Isaac Jeffrey Eric Aubynn (born 12 May 1977) is a Swedish professional football coach and former player of Ghanaian descent who played as a midfielder. Starting in 2023, he will be the head coach at Superettan club Örgryte IS. He played in Sweden, Germany, Denmark, and Norway during a career that spanned between 1997 and 2014. He won seven caps for the Sweden national team between 2001 and 2007.

Club career

Early career 
Born in Göteborg, Aubynn started his career in Gunnilse IS where he played until 1997 when German giants Bayern Munich signed him, after one year in the Bundesliga he returned to Sweden and Halmstads BK in 1998.

Halmstad BK 
He stayed with HBK for 2 seasons, winning Allsvenskan in 2000, before he signed for Allsvenskan rivals Örgryte IS in 2001, in 2003 he moved to the Danish Danish Superliga and the club AGF, he stayed in Denmark until 2005 when he signed for the Stockholm club Hammarby IF, in 2006 he got into a disagreement about signing a new contract with Hammarby

Aalesunds FK 
He was eventually sold in 2007 to the Norwegian club Aalesund where he signed a contract until the end of the season. He helped Aalesund from relegation threat, scoring 5 and assisting 2 in the process. He left the club after the season as agreed in order to find himself a bigger club.

Malmö FF 
In December rumors surfaced linking Aubynn with Swedish club Malmö FF. He eventually signed a two-year contract with the team. Aubynn stayed in Malmö FF for four seasons before leaving the club in December 2011 after coming to a mutual agreement with the club not to renew his contract.

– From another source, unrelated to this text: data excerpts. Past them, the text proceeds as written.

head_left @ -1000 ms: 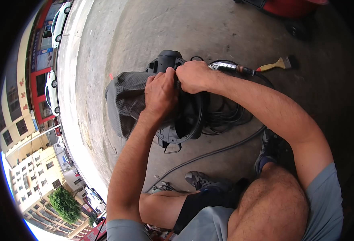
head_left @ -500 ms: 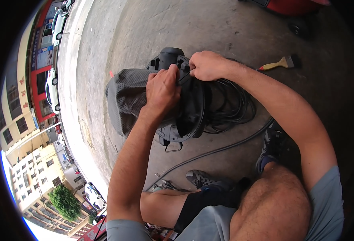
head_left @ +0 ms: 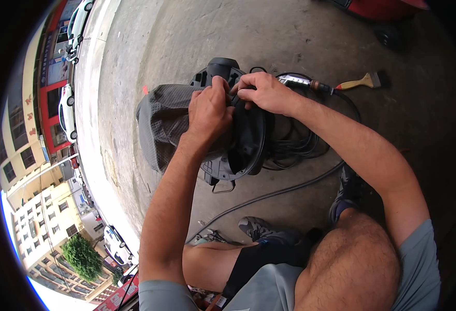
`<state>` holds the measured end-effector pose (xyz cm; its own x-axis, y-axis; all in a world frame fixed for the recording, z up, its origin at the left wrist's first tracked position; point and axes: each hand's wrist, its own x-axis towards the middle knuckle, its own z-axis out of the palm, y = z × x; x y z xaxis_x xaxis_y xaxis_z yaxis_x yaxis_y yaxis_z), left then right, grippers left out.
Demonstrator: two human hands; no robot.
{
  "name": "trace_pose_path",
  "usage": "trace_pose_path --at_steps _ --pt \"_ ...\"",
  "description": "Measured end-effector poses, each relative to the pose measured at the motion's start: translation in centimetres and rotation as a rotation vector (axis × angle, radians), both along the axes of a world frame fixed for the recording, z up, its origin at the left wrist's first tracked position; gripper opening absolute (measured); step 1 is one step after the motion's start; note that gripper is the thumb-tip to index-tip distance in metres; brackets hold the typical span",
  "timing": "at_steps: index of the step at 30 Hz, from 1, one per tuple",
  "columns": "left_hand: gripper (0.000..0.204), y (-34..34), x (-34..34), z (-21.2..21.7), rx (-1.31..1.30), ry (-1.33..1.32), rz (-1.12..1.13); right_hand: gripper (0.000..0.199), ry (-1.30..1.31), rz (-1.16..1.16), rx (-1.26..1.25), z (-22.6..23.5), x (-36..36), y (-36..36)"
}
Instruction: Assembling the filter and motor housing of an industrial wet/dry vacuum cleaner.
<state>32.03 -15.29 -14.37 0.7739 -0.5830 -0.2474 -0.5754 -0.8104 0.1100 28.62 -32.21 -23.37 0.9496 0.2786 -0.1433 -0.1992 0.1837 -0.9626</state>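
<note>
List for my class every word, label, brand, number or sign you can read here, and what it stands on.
None is clear enough to quote.
Dark blue shop sign: pale lettering, too small.
Red characters on the cream building: blurred and sideways.
Red banner at the lower edge: pale characters, unreadable.
Dark machine and grey textured cover: no readable lettering.

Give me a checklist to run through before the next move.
1. Left hand on the bag: ok.
2. Right hand beside it, over the machine: ok.
3. Fingertip hold, both hands: cannot tell; whatever is pinched is hidden.
4. Brush apart from the hands: ok, lying on the floor.
5. Coil neatly bundled: not ok; its loops spread loosely beside the machine.
</note>
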Motion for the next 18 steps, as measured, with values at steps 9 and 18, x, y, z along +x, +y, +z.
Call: trace_pose_path --at_steps 9,18 --pt "0.044 -0.2 0.2 -0.2 0.07 -0.023 -0.032 0.016 0.203 -0.006 0.233 0.8 0.1 0.3" --pt "0.042 -0.6 -0.2 0.1 0.078 0.002 -0.074 0.016 0.313 -0.115 0.24 -0.7 -0.6 -1.4"
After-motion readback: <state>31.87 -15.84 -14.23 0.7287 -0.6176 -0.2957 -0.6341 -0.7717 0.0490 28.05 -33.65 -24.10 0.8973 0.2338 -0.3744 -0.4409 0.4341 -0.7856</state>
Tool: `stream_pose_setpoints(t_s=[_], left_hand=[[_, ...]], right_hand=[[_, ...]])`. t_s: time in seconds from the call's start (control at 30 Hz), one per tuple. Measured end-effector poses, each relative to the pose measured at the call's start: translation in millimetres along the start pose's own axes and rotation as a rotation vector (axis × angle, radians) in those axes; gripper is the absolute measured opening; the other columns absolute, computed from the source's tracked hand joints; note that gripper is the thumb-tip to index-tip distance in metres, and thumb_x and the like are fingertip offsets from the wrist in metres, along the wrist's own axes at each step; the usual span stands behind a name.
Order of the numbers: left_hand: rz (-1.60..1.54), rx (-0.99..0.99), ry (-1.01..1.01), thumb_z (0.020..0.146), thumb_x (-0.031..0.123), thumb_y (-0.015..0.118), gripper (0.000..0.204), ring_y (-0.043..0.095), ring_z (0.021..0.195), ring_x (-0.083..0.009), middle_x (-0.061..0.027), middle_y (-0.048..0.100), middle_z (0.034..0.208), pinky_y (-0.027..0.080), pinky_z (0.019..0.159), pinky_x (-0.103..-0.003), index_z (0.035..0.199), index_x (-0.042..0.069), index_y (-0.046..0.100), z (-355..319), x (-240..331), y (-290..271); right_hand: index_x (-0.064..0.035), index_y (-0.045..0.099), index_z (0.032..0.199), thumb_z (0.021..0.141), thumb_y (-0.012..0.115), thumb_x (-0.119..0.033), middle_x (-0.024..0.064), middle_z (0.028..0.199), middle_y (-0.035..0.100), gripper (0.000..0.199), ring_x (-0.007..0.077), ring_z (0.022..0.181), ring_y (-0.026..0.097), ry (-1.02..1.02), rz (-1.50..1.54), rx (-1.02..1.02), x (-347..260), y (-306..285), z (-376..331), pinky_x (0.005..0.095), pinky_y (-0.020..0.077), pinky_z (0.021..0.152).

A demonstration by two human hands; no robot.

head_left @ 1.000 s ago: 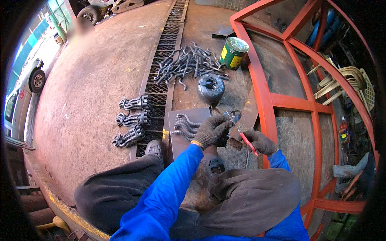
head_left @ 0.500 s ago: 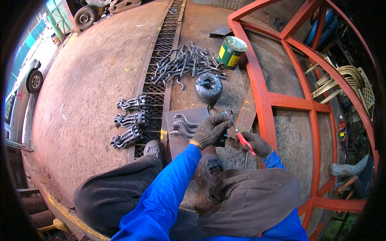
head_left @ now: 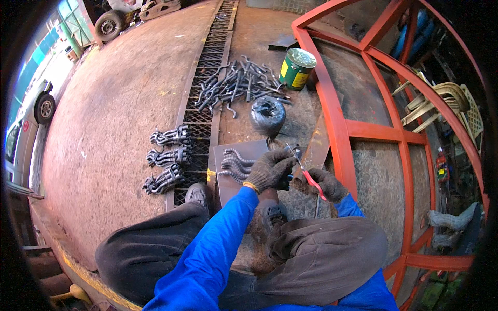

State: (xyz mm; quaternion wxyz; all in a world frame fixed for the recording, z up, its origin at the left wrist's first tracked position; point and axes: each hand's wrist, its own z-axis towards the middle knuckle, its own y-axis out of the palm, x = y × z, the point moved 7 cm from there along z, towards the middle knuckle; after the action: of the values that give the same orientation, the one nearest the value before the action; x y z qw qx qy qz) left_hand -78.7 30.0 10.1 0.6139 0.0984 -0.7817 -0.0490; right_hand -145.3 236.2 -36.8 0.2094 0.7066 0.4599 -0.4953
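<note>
My left hand [head_left: 272, 168], in a dark knit glove, is closed over a small dark piece next to the row of bent metal hooks [head_left: 236, 163] lying on a grey steel plate [head_left: 228, 189]. My right hand [head_left: 327, 184], also gloved, grips red-handled pliers [head_left: 307, 173] whose thin jaws point up and left toward the left hand. What the pliers bite on is hidden by the glove. Both sleeves are blue.
Three tied bundles of hooks [head_left: 167, 158] lie left of a floor grating [head_left: 205, 83]. A loose heap of hooks [head_left: 236, 83], a black wire coil [head_left: 267, 114] and a green-yellow tin [head_left: 295, 67] sit ahead. A red steel frame [head_left: 342, 124] runs along the right. Parked car [head_left: 31, 119] at left.
The hands and pliers stay together at the plate with only slight shifts; the view has tipped a little, moving everything slightly up.
</note>
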Motion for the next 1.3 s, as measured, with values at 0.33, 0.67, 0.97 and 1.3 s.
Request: stream_pose_setpoints(t_s=[0.33,0.67,0.97,1.3], left_hand=[[0.029,-0.030,-0.001,0.094,0.027,0.065,0.027,0.066,0.072,-0.0131,-0.0046,0.069,0.082,0.056,0.065,-0.030,0.107,0.003,0.071,2,2,2],[-0.214,-0.062,-0.004,0.092,0.026,0.070,0.028,0.066,0.076,-0.0118,-0.0034,0.070,0.086,0.055,0.070,-0.028,0.106,0.001,0.072,7,-21,-5],[0.380,0.101,0.431,0.091,0.024,0.069,0.025,0.063,0.085,-0.0159,-0.0051,0.068,0.098,0.050,0.077,-0.029,0.103,0.002,0.073,-3,6,-22],[0.208,0.323,0.110,0.092,0.029,0.070,0.032,0.063,0.079,-0.0130,-0.0073,0.071,0.089,0.051,0.072,-0.029,0.102,-0.001,0.073,-23,-13,-35]], right_hand=[[-0.0041,0.055,0.134,0.082,0.075,-0.035,0.0071,0.122,0.062,0.064,0.0149,0.101,0.058,-0.029,0.114,-0.021,20,-3,15,0.0300,0.0498,0.082],[-0.0056,0.049,0.139,0.086,0.075,-0.028,0.0094,0.129,0.057,0.063,0.0209,0.110,0.060,0.039,0.276,0.355,76,-4,-54,0.0359,0.0517,0.092],[-0.0053,0.048,0.139,0.082,0.078,-0.027,0.0127,0.134,0.054,0.068,0.0247,0.118,0.055,0.197,0.280,0.453,95,50,-112,0.0390,0.0456,0.101],[-0.0049,0.048,0.140,0.078,0.082,-0.025,0.0163,0.140,0.051,0.073,0.0290,0.128,0.050,-0.056,-0.142,0.398,-77,51,-53,0.0425,0.0388,0.110]])
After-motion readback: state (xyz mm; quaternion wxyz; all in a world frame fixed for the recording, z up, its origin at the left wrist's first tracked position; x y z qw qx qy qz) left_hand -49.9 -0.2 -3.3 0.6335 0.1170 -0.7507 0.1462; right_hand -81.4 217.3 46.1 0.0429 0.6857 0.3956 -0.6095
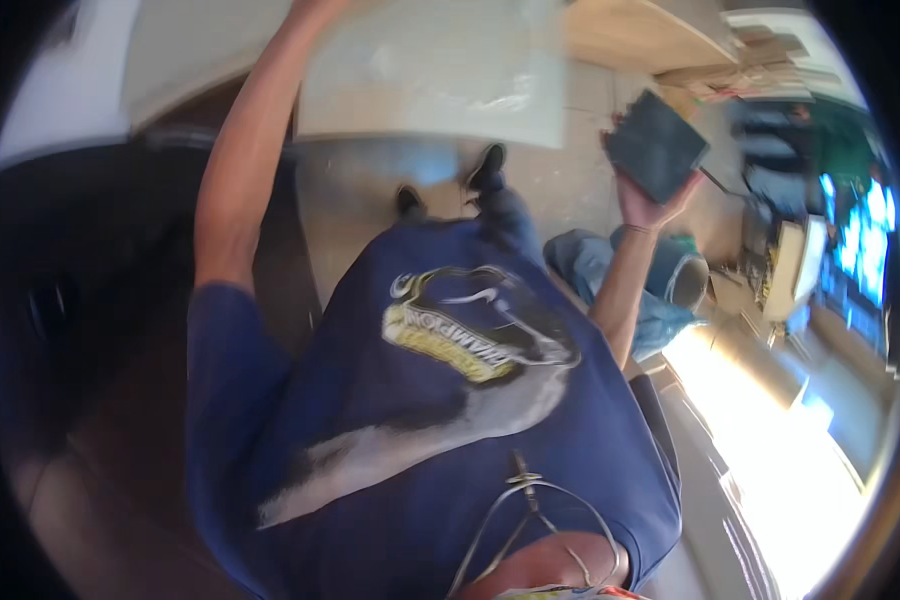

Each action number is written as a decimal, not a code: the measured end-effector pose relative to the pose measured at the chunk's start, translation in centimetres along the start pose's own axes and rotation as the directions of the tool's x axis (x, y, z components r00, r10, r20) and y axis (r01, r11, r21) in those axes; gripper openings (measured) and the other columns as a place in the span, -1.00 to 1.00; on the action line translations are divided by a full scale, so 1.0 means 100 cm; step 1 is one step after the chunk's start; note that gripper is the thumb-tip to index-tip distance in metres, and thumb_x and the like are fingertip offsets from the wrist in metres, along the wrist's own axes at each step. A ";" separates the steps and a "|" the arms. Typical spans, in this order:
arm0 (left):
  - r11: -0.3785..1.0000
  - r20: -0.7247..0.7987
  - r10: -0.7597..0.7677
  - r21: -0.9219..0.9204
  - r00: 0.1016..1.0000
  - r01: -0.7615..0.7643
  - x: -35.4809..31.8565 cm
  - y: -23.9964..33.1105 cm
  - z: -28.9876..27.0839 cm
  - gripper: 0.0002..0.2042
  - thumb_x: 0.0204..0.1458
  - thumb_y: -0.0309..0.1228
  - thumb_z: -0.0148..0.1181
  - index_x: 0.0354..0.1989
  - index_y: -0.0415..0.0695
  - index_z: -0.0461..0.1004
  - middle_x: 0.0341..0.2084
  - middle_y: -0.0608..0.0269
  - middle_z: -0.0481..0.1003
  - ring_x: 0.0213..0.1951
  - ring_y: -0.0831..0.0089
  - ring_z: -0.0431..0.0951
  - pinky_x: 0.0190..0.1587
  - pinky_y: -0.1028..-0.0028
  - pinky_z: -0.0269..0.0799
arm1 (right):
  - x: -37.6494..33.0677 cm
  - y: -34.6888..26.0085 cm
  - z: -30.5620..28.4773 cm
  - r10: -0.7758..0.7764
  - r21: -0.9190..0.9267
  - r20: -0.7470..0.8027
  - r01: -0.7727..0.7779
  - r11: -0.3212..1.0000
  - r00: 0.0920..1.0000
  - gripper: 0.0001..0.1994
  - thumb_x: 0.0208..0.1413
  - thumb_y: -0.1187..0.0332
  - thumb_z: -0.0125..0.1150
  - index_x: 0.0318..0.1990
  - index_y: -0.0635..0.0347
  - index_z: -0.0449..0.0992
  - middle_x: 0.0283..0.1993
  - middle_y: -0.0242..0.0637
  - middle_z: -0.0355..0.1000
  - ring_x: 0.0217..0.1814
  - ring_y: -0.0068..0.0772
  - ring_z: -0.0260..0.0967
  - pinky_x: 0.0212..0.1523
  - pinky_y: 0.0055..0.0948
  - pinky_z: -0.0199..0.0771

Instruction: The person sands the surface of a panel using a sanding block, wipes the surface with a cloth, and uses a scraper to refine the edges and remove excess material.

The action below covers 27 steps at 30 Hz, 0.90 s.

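Note:
My right hand (655, 205) is raised at the right, closed around a flat, dark grey square block (657, 146). Fingertips show along the block's left edge, and the palm lies under its near side. What the block is made of I cannot make out. My left arm stretches up to the top edge beside a pale, smooth-topped surface (430, 80). Only the wrist end of my left hand (318, 8) shows there, with its fingers out of the picture.
At the right stand a bin or bucket (688, 282) and blue cloth or plastic (582, 262). Wooden boards (760, 70) lie stacked at the far right. Beyond is a person in dark green (845, 140). Strong sunlight washes out the lower right.

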<state>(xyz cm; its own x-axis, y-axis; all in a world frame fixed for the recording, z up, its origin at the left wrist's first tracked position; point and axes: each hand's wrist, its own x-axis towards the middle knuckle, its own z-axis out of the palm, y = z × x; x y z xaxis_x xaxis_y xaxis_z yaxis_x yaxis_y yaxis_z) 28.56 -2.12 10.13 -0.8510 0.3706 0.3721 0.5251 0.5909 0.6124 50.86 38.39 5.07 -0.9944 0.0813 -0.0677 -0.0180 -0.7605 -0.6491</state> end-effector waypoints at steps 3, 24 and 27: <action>0.998 0.043 -0.068 0.021 0.997 0.067 -0.030 0.009 -0.025 -0.59 0.28 -0.27 0.18 0.20 -0.26 0.43 0.26 -0.13 0.41 0.34 0.02 0.39 0.42 0.13 0.25 | -0.014 0.020 0.014 0.043 -0.115 -0.022 -0.045 0.992 0.999 0.19 -0.03 -0.37 0.40 0.57 0.22 -0.02 0.57 0.19 0.03 0.59 0.48 -0.09 0.51 0.51 -0.13; 0.816 -0.073 -0.101 -0.577 0.992 0.041 -0.029 0.205 0.109 -0.58 0.15 -0.28 0.37 0.13 -0.15 0.47 -0.25 0.11 0.61 -0.40 0.36 0.63 -0.29 0.34 0.56 | 0.020 -0.032 0.087 -0.138 -0.893 0.251 0.284 0.349 0.958 -0.02 0.14 -0.01 0.46 0.59 0.09 0.02 0.56 -0.07 0.11 0.54 0.01 0.17 0.37 0.00 0.39; 0.706 0.030 -0.052 -0.706 0.998 0.058 -0.053 0.237 0.162 -0.55 0.15 -0.29 0.38 0.18 -0.17 0.45 -0.22 0.04 0.62 -0.37 0.33 0.69 -0.27 0.34 0.61 | -0.027 -0.037 0.049 -0.155 -0.971 0.151 0.176 0.161 0.976 0.04 0.06 -0.01 0.50 0.60 0.11 0.01 0.59 -0.08 0.05 0.52 -0.02 0.18 0.38 -0.04 0.37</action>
<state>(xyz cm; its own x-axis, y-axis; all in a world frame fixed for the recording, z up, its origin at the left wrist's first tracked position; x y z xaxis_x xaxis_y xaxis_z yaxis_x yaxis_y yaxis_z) 45.61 21.57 11.41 -0.8764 0.3610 0.3186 0.3165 -0.0669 0.9462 53.14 37.86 11.36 -0.9838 0.1000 0.1487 -0.0762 0.5172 -0.8525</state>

Whilst playing for Malmo FF, he won the Allsvenskan in 2010 for the second in his career after 10 years of winning it with Halmstad BK.

International career
Aubynn has represented both the U-21 and the Swedish national team, on 14 February 2001 he played in his debut for the Blågult at King's Cup.

Managerial career

First step into coaching 
Aubynn went into coaching after he retired from football. With his first official appointment being given the role to coach Malmo FF U17 youth team. He was subsequently promoted to the U19 team in 2018.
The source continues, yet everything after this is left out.